The 2018 Commonwealth Ombudsman review found that a third of all of the complaints that went to the Ombudsman were about delays in the NDIS and its rollout. The review also found that the NDIA had trouble identifying and prioritising the urgent cases, such as when a participant may be at risk of harm or homelessness, and that it simply didn't have a process to correct simple or clear errors and, certainly, didn't do it quickly or carefully. The arbitrary staffing cap decided by this Liberal-National party government was set at 4,000—that's it. It falls far below what's necessary to manage this program with many participants, and it forces the agency to spend millions of dollars on consultants rather than actually build the capacity of the public sector. The government constructed a model of longer waiting times and less access to services for participants, and that has led to a massive backlog of claims. But it's not just the backlog that is the problem; it's what it means for families across this nation that have been mistreated, ignored and disparaged by this government and its failure in the rollout of the NDIS. This bill should be opposed.

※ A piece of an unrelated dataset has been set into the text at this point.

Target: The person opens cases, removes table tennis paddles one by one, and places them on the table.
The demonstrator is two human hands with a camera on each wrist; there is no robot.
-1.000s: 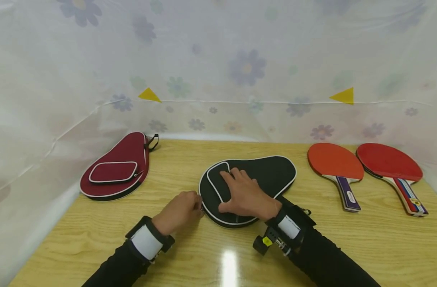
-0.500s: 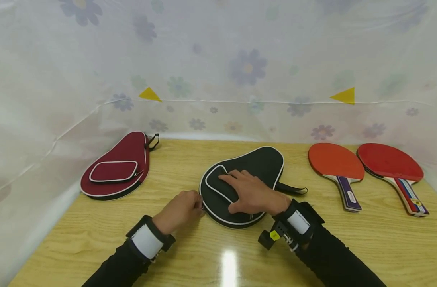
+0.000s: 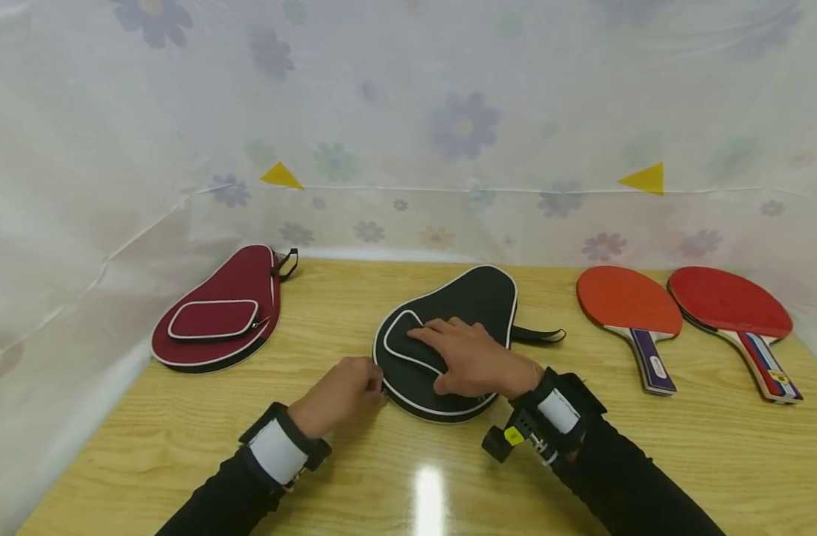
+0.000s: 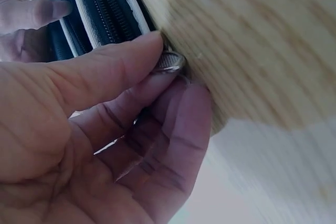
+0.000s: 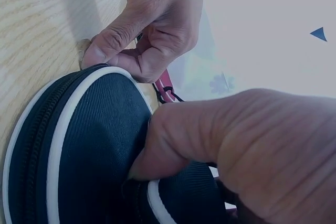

I move the second reading amendment in my name on sheet 8748:
At the end of the motion, add:
", and the further consideration of the bill be an order of the day for the first sitting day after the findings and recommendations of the 2019 review of the NDIS Act and the new NDIS Participant Service Guarantee are publicly released."
I was corrected by the Clerk—because I was five seconds early—that it was appropriate to put the second reading because we had started the amendments on the second reading. I therefore put the second reading because we'd commenced those divisions and I was five seconds early. At the request of the whips, I will now ask that the bells be rung for four minutes. The question is that the second reading, as amended, be agreed to.